5- Şiir söylemesi haramdı. Bir hadis-i şerif meali:
(Şiir söylemek bana haramdır.) [Ebu Davud]
Şiir söylememek sünnete ittiba olur mu hiç? Öyle olsa idi, bir çok ulema ve evliya şiir yazmazdı.
6- Borçlu ölen müminin borcunu ödemek, ona farzdı. Bir hadis-i şerif meali:
(Ölen müminin borcu varsa ödemek benim üzerime farzdır.) [Müslim]
Resulullaha uymak için ölenlerin borcunu ödememiz gerekmez.
7- Resulullahın zekat alması haram olduğu gibi, zekat vermesi de farz değildir. Üç hadis-i şerif meali şöyledir:
(Ben sadaka, zekat alıp yemem.) [Müslim]
(Benim ve ehli beytimin zekat alması helal değildir.) [Nesai, Ebu Davud]
(Bizim zekat almamız helal değildir.) [Tirmizi, Ebu Davud]
İmam-ı Münavi hazretleri buyuruyor ki:
Peygamberlere zekat farz değildir; çünkü zekat, malın kirini temizlemek içindir. Peygamberler kirlenmekten masumdur, yer yüzünde Allah’ın en emin yarattığı insanlardır. (Cami-üs-sagir şerhi)
Resulullah efendimize uymak için zenginin zekat vermemesi sünnete ittiba olur mu? Haram olur. Bunun gibi örnekler çoktur.

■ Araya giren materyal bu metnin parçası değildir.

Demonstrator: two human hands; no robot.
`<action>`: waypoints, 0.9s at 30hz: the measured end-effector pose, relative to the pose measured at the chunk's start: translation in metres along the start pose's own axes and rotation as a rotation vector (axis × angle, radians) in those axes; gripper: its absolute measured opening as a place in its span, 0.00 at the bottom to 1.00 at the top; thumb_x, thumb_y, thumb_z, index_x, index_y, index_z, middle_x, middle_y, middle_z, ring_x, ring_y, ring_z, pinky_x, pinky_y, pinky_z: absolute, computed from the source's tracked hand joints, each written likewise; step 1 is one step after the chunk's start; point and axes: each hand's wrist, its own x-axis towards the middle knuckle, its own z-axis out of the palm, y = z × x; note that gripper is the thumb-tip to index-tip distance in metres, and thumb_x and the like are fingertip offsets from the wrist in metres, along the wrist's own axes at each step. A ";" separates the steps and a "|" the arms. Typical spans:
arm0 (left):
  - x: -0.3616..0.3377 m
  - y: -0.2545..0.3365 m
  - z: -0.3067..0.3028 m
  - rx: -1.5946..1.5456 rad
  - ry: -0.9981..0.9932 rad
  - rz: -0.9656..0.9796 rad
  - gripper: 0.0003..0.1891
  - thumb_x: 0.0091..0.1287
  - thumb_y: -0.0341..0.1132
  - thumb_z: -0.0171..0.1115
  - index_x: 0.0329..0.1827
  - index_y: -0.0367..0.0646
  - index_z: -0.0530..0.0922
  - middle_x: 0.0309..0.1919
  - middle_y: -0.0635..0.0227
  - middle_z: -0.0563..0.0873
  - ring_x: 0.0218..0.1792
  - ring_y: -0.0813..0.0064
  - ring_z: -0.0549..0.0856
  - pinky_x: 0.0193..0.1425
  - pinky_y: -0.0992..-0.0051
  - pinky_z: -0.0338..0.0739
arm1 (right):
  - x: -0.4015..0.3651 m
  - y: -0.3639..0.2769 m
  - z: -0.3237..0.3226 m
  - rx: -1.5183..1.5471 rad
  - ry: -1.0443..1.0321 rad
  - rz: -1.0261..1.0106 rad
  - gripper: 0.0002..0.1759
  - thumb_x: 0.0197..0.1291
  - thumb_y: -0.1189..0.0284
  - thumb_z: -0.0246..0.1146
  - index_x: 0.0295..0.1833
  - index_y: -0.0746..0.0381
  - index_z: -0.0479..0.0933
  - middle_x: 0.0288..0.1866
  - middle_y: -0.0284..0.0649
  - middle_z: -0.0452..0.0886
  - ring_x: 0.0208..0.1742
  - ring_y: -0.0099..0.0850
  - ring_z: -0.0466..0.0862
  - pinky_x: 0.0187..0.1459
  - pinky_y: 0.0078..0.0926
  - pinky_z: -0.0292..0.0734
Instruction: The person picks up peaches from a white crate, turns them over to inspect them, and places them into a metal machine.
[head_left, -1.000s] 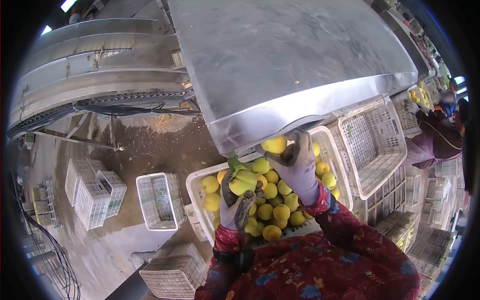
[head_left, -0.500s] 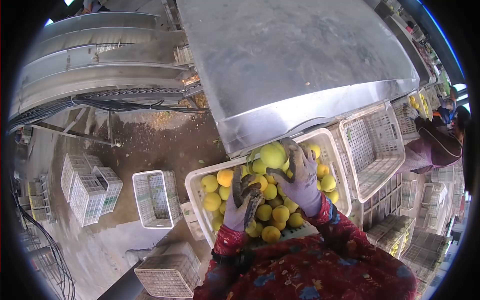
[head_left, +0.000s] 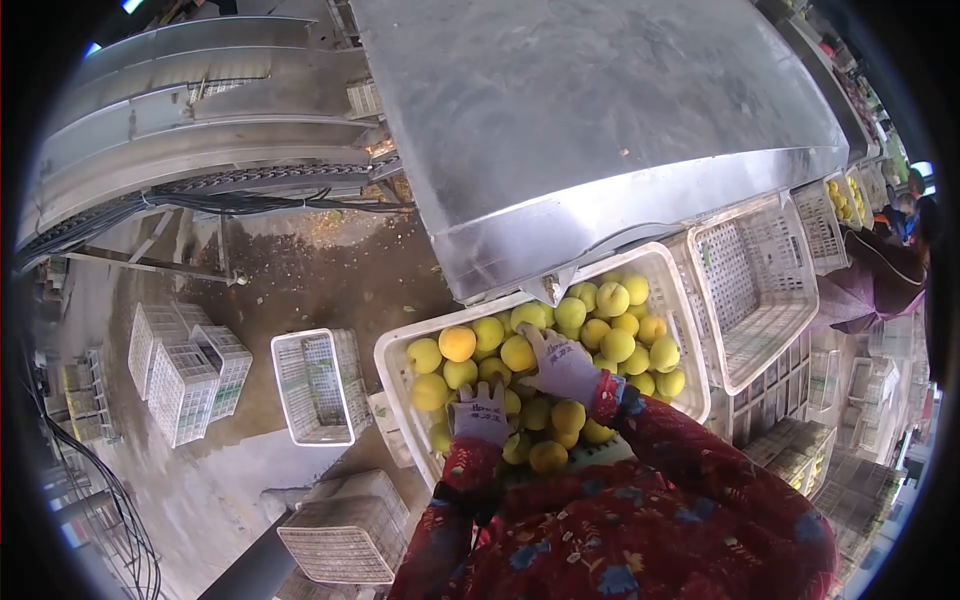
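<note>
A white plastic crate (head_left: 392, 378) full of yellow-green peaches (head_left: 618, 345) is in front of me. Both my hands are inside it, in pale grey-purple gloves with dark fingers. My left hand (head_left: 480, 412) lies back up over the peaches on the near left side, its fingers apart and pointing down among them, the tips partly hidden. Higher up and to the right, my right hand (head_left: 562, 364) has fingers and thumb on either side of a yellow peach (head_left: 517, 353).
Beyond the crate stands a large metal surface (head_left: 620, 110). To the right is another white crate (head_left: 755, 290), and farther on a person in a purple sleeve (head_left: 850, 290). On the floor at left are a single crate (head_left: 318, 390) and stacked crates (head_left: 185, 375).
My right hand has lowered from the crate's far side; the large green peach it held is no longer in it. My left hand has turned palm down onto the peaches; a dark thing near it is gone.
</note>
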 end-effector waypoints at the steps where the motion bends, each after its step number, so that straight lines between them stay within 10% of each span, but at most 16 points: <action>1: 0.007 0.009 0.001 0.041 -0.050 -0.020 0.41 0.57 0.58 0.69 0.71 0.44 0.70 0.59 0.54 0.79 0.60 0.48 0.76 0.58 0.49 0.74 | 0.001 -0.003 0.001 0.067 -0.020 0.014 0.38 0.50 0.58 0.74 0.65 0.56 0.68 0.52 0.47 0.81 0.51 0.53 0.82 0.55 0.47 0.78; 6: 0.015 0.000 -0.019 -0.068 -0.127 -0.008 0.43 0.57 0.58 0.68 0.72 0.43 0.68 0.59 0.53 0.81 0.60 0.52 0.80 0.61 0.51 0.75 | -0.016 0.008 -0.023 0.408 0.093 -0.098 0.45 0.45 0.64 0.78 0.69 0.56 0.65 0.65 0.48 0.74 0.64 0.55 0.72 0.65 0.50 0.72; 10: -0.002 -0.025 -0.045 -1.457 -0.019 0.053 0.30 0.68 0.35 0.67 0.71 0.37 0.67 0.63 0.58 0.79 0.58 0.70 0.83 0.60 0.69 0.80 | -0.047 -0.013 -0.074 0.355 0.151 -0.026 0.47 0.42 0.67 0.80 0.69 0.57 0.65 0.66 0.48 0.72 0.65 0.56 0.68 0.67 0.51 0.69; 14: -0.008 -0.012 -0.046 -1.845 0.171 0.199 0.32 0.68 0.29 0.67 0.74 0.36 0.65 0.57 0.63 0.82 0.51 0.75 0.85 0.56 0.76 0.81 | -0.061 -0.028 -0.093 0.472 0.271 -0.195 0.47 0.42 0.64 0.82 0.69 0.62 0.68 0.66 0.48 0.74 0.66 0.51 0.69 0.66 0.48 0.69; 21: -0.019 0.002 -0.063 -1.999 0.316 0.330 0.34 0.65 0.28 0.67 0.75 0.37 0.65 0.59 0.62 0.80 0.50 0.75 0.84 0.49 0.78 0.82 | -0.048 -0.056 -0.122 0.645 0.517 -0.019 0.44 0.46 0.67 0.80 0.67 0.67 0.68 0.61 0.54 0.76 0.48 0.51 0.82 0.51 0.43 0.80; 27: -0.021 0.009 -0.093 -1.892 0.370 0.282 0.34 0.62 0.21 0.65 0.74 0.36 0.65 0.62 0.61 0.78 0.52 0.75 0.84 0.48 0.78 0.82 | 0.042 -0.019 -0.117 0.189 0.582 -0.112 0.36 0.50 0.73 0.77 0.63 0.67 0.68 0.50 0.52 0.79 0.43 0.46 0.85 0.44 0.40 0.82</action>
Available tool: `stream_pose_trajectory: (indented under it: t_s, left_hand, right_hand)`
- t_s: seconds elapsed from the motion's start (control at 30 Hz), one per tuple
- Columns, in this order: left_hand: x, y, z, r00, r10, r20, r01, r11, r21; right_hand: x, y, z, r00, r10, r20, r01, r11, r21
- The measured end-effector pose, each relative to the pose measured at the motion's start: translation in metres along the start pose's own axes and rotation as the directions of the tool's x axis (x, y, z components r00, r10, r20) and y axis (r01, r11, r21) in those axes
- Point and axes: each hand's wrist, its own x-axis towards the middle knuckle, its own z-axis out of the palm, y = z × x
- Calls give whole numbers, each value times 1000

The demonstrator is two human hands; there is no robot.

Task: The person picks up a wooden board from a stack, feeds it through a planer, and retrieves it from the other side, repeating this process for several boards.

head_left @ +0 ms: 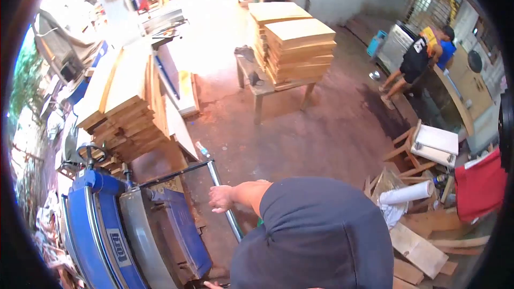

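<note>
My right hand [220, 199] reaches out past the dark shirt and lies over the silver roller bar [232, 221], its fingers curled round it. The bar belongs to the frame of a blue planer [96, 225]. At the bottom edge, a small part of my left hand [213, 285] shows beside the planer; most of its fingers are cut off by the frame. A blue hinged plate [184, 230] is between the hands and the grey planer bed [147, 230]. The dark shirt [316, 230] hides much of the lower middle.
Stacked boards [120, 112] stand behind the planer; more boards [297, 48] are piled on a wooden table [262, 86]. A plastic bottle [202, 150] is on the floor. Scrap wood [420, 249] and a red cloth [482, 187] lie right. Another person [417, 56] bends at a counter.
</note>
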Motion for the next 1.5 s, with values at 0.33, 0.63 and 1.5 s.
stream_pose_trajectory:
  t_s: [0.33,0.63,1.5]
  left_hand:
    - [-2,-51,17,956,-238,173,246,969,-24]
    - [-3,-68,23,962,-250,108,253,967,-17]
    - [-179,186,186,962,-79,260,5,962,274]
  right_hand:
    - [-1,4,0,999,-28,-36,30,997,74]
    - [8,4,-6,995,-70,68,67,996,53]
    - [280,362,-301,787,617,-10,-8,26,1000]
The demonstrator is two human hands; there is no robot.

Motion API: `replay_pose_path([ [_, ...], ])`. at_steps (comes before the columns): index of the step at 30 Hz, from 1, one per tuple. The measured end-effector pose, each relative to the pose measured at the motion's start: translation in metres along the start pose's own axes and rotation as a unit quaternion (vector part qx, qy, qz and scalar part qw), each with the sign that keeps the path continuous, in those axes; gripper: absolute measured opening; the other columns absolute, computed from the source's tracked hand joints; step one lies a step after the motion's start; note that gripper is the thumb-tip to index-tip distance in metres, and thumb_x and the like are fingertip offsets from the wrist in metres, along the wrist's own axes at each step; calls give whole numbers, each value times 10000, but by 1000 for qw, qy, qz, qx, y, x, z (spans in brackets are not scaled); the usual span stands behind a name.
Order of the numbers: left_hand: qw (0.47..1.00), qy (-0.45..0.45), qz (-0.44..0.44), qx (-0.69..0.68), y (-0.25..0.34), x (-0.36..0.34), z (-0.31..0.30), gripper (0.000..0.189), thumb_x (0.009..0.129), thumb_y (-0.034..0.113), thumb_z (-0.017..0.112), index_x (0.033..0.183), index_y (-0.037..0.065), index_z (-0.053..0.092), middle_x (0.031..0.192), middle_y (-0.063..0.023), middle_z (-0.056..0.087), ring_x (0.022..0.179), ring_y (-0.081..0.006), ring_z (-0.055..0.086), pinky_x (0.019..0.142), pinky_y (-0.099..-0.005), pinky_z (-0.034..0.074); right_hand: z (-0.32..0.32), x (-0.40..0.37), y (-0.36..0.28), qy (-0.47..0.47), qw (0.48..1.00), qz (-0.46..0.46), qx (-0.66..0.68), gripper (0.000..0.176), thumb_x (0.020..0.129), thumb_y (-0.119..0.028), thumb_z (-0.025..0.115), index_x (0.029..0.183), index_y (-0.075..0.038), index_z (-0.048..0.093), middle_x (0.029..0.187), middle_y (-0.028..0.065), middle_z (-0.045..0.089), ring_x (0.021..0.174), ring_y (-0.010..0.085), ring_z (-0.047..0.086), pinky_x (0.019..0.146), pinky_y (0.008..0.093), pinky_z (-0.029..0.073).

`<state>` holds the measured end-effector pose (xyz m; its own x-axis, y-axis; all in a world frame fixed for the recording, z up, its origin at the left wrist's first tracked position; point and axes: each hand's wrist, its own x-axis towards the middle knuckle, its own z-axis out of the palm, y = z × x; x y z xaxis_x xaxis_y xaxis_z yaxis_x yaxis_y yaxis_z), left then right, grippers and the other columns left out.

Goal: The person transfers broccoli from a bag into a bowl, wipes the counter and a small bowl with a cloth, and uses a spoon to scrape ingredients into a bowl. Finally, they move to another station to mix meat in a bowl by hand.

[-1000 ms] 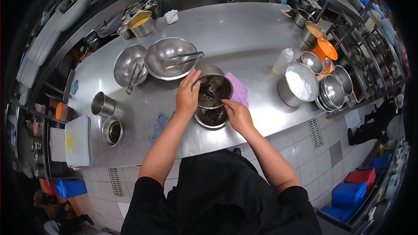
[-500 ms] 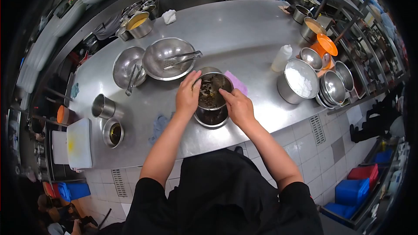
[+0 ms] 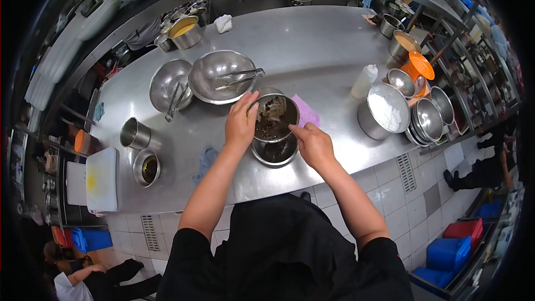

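Note:
My left hand [image 3: 242, 122] is closed round the left side of a steel pot [image 3: 274, 116], which is tilted so its inside faces me. Dark bits cling to its inner wall. On the right, my right hand [image 3: 313, 144] is pinched at the pot's rim; what its fingers hold is too small to make out. Just below the tilted pot stands a steel bowl [image 3: 275, 161] with dark contents. A pink cloth [image 3: 307, 111] lies behind my right hand, and a blue cloth [image 3: 208, 161] lies left of my left forearm.
Two large bowls [image 3: 222, 77] with tongs [image 3: 176, 101] stand at the back left. A pot of white stuff [image 3: 383, 110], a squeeze bottle [image 3: 364, 81] and stacked bowls [image 3: 428, 117] are at the right. A cutting board [image 3: 102, 180] is far left. A person [image 3: 83, 284] is at lower left.
My right hand has shifted slightly right and down along the pot's rim. Fewer dark bits show inside the pot. The view has shifted a little, and more of the people at both sides shows.

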<state>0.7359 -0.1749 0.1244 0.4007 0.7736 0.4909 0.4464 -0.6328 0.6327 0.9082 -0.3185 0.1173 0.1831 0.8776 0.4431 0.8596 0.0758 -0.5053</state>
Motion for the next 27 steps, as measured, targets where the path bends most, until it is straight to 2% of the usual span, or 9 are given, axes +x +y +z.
replay_pose_path([
  [4,1000,-8,-3,-1,4,-2,-1,354,980,300,483,1282,154,593,1316,-120,561,1201,-316,518,1006,-379,409,-2,7,-3,66,998,23,-6,288,799,-56,637,1069,-134,704,761,94,574,678,283,601,615,397,498],
  [9,1000,-9,-8,5,5,-1,-1,351,979,299,482,1279,158,595,1326,-115,554,1204,-308,515,1005,-376,411,0,-4,-1,-17,1000,17,7,322,775,-28,645,1076,-128,701,777,99,575,694,283,602,626,393,496],
  [13,1000,-13,-8,-3,15,-2,-4,342,971,261,511,1259,103,606,1305,-148,566,1201,-313,528,1014,-371,401,-6,9,-11,20,999,-15,39,319,769,-20,646,1065,-123,703,781,101,574,707,283,607,634,389,497],
  [16,999,-14,30,-4,18,-2,-3,335,963,250,525,1253,107,612,1303,-144,567,1190,-315,533,1008,-373,407,-8,15,-7,-15,998,-50,23,303,763,-36,634,1045,-116,710,783,105,582,718,296,613,629,403,499],
  [19,999,0,41,32,15,-3,-4,329,951,262,530,1251,161,619,1306,-109,564,1162,-306,536,963,-380,448,-17,14,4,-33,995,-92,-7,287,763,-43,638,1033,-108,712,779,104,584,707,294,612,621,404,501],
  [22,998,4,38,40,13,-5,-7,328,948,263,535,1248,163,620,1303,-109,566,1158,-306,538,961,-382,450,-25,11,3,-29,998,-49,-15,265,770,-49,633,1019,-97,710,772,110,584,701,302,613,618,408,505],
  [24,998,2,43,36,14,-5,-6,335,942,259,542,1253,161,616,1303,-106,566,1160,-303,536,962,-385,450,-14,7,9,27,999,-18,-5,265,781,-47,625,1029,-97,705,783,120,594,700,312,613,616,413,507],
  [27,997,6,54,52,14,-5,2,344,935,244,550,1262,158,609,1303,-103,566,1161,-306,533,960,-389,450,8,-8,10,-7,1000,25,-9,271,801,-44,616,1055,-96,696,788,130,599,713,321,615,629,414,506],
])
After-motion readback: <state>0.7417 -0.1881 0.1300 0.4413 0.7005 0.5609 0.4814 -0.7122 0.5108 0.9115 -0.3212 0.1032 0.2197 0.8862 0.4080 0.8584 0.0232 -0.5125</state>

Resulullah efendimiz, gayri müekked sünnetleri bazen terk ettiği için bizim de terk etmemiz Ona ittiba değil, Onun emrine muhalefet olur. Çünkü O, namaz kılın buyuruyor, namazı bırakın demiyor.
Sonuç: Sevap getirecek iş yapmak sünnettir, sevaptan mahrum iş yapmak sünnet olmaz.